_PROBLEM_: Filter the listing so that only lines with the word "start" remain.

_THE RECORDS_:

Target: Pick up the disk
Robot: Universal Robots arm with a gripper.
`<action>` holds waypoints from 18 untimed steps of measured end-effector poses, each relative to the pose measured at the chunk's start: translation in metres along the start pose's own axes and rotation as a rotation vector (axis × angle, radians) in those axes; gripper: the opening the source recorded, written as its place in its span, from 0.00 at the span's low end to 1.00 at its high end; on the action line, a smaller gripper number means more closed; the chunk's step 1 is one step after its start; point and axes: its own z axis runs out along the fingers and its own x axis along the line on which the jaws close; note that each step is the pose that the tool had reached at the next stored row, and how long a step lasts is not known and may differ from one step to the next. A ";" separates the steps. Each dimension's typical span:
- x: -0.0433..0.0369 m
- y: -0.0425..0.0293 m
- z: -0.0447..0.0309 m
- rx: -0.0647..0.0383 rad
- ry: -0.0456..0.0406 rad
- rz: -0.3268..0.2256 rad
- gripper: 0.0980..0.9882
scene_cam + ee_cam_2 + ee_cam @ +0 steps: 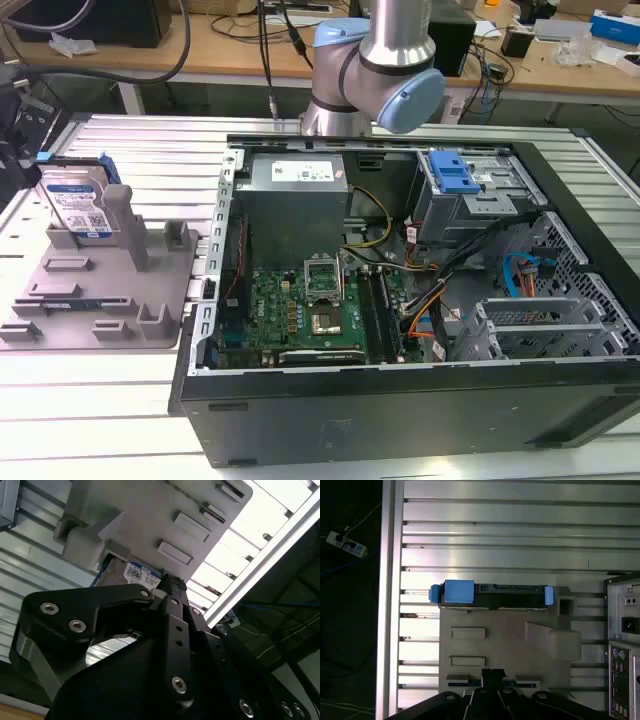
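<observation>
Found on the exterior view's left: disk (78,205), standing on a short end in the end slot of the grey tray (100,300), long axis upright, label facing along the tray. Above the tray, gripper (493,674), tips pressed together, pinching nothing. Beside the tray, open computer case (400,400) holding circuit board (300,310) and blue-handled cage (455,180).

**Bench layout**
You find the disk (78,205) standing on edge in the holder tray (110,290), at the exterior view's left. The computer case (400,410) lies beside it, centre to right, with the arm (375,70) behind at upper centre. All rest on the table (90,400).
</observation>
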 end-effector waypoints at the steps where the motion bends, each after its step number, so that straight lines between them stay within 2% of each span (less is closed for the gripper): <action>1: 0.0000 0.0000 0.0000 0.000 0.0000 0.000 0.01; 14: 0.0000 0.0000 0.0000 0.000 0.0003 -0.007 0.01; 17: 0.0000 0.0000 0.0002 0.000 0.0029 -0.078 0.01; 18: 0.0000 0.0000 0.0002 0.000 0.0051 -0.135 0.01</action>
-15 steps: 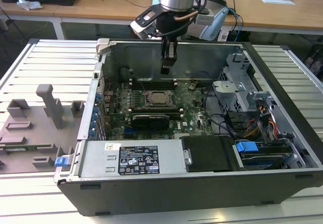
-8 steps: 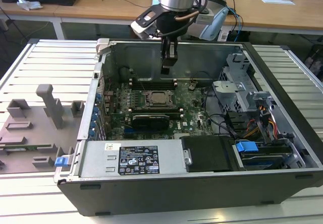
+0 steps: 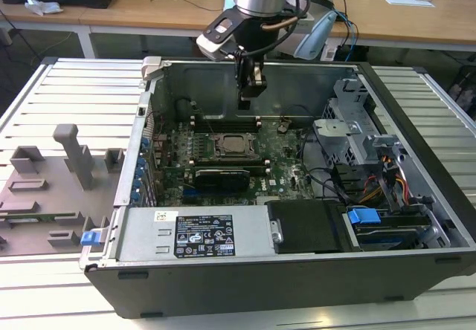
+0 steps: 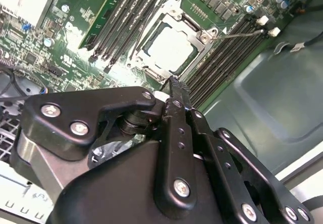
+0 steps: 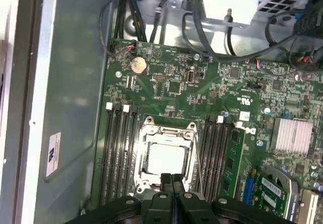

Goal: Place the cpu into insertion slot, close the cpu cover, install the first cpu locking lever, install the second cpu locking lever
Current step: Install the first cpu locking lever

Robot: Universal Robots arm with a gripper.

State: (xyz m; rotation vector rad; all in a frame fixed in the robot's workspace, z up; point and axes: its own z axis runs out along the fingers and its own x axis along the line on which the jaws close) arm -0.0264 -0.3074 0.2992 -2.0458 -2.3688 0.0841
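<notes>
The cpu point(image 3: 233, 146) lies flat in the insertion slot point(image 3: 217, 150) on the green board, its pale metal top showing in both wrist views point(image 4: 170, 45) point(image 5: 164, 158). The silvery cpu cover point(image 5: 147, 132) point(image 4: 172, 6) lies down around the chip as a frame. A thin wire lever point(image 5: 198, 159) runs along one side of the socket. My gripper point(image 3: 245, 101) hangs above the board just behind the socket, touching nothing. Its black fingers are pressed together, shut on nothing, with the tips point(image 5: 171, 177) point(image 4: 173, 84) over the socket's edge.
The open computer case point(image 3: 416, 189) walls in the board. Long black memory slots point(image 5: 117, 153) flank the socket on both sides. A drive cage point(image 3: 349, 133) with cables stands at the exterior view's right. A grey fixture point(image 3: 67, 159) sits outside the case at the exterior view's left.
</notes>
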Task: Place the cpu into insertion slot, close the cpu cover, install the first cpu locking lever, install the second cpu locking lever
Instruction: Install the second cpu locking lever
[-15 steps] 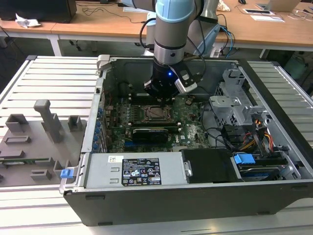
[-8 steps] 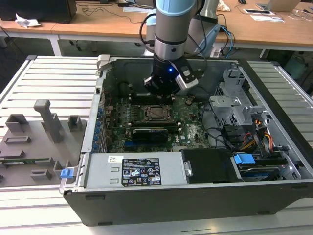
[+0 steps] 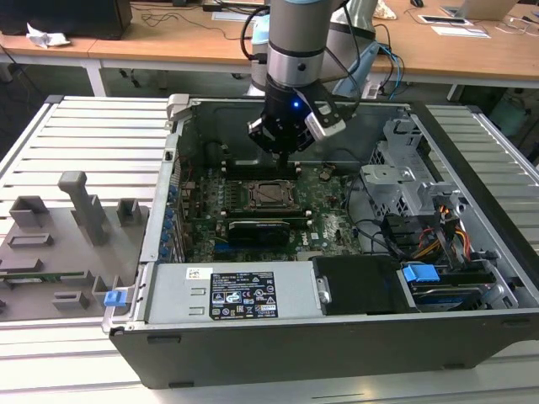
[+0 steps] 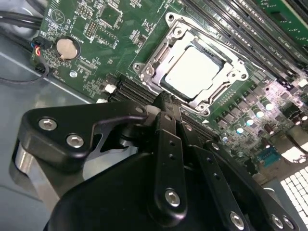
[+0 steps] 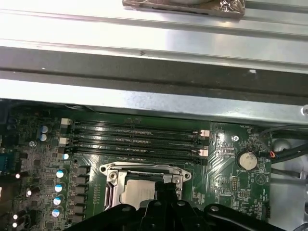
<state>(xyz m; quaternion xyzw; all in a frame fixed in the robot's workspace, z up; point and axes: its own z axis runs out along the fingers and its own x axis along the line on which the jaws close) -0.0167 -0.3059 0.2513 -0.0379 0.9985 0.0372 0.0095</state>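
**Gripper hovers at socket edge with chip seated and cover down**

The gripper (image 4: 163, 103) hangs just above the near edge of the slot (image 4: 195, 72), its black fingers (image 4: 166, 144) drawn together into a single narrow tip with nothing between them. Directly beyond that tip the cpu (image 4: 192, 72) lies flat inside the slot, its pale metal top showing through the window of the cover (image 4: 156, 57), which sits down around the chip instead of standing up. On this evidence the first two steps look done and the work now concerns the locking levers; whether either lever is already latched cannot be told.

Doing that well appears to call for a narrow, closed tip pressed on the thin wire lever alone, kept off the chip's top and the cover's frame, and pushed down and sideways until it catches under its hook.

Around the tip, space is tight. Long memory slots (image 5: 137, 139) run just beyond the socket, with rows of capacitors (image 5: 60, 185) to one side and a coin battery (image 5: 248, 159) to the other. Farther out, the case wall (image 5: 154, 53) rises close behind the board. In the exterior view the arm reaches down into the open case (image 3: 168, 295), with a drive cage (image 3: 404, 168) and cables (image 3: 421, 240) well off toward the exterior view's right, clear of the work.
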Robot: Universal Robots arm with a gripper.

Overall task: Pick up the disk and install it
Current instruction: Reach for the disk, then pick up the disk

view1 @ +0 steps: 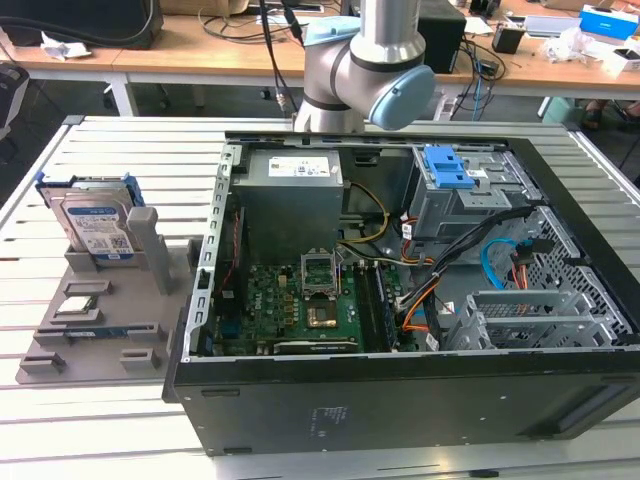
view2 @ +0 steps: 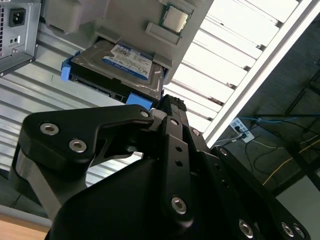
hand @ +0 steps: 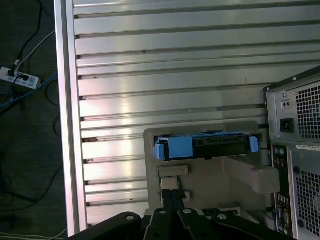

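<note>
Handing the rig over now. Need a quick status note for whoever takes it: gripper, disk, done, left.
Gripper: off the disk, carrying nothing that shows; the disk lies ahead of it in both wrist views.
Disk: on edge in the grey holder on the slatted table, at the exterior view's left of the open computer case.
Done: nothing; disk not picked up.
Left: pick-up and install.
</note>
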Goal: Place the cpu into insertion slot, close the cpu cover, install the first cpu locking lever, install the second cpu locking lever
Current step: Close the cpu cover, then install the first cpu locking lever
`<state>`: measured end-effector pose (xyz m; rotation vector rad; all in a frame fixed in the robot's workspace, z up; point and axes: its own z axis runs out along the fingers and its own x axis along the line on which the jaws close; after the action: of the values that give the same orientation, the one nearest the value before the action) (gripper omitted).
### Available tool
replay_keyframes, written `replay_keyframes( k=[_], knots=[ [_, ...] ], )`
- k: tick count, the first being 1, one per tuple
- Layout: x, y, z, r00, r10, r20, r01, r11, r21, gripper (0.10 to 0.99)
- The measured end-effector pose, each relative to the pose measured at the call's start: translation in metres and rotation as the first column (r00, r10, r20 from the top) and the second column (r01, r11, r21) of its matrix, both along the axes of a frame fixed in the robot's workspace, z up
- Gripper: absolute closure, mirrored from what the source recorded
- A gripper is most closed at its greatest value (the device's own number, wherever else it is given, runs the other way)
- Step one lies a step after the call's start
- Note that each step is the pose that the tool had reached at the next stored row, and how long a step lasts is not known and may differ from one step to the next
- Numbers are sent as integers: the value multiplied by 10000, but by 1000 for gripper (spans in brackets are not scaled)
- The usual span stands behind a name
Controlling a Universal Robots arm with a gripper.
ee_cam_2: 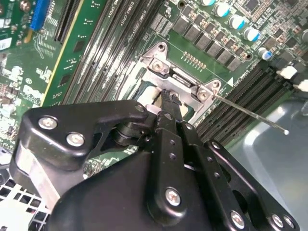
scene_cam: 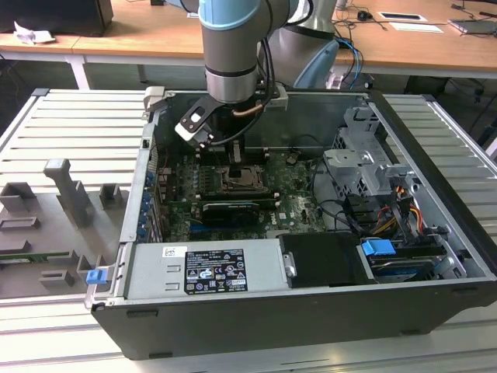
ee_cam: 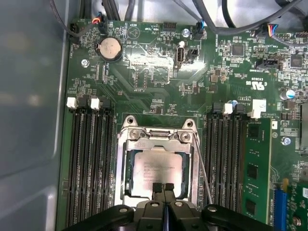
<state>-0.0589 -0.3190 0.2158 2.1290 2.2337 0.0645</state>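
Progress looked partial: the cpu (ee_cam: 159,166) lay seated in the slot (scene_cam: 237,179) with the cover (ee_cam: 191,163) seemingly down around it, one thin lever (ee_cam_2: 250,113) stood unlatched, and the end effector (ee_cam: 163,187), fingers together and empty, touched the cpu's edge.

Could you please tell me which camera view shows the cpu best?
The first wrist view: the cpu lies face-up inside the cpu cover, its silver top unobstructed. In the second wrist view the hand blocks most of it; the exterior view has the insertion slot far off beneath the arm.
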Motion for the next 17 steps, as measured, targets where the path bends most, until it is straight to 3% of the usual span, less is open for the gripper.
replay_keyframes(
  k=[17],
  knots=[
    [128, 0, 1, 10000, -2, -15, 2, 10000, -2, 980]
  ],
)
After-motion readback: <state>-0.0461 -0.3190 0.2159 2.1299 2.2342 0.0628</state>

_ANSWER TO THIS TASK_:
`<action>` holds waypoints from 18 untimed steps of measured end-effector poses, each relative to the pose measured at the chunk's start: translation in metres along the start pose's own axes and rotation as a rotation vector (axis × angle, radians) in those axes; gripper: the opening the source recorded, written as its place in its span, from 0.00 at the span's low end to 1.00 at its high end; on the action line, a smaller gripper number means more closed; the chunk's step 1 is one step after its start; point and axes: its own z axis runs out along the fingers and its own x axis along the line on which the jaws close; note that each step is the pose that the tool had reached at the next stored row, and how long a step lasts is not known and may differ from one step to the next. A ";" separates the steps. Each dimension's typical span:
- The measured end-effector pose, each relative to the pose measured at the call's start: translation in metres and rotation as the first column (r00, r10, r20 from the top) and the second column (r01, r11, r21) of its matrix, both along the axes of a frame fixed in the robot's workspace, z up
- Step one lies a step after the call's start

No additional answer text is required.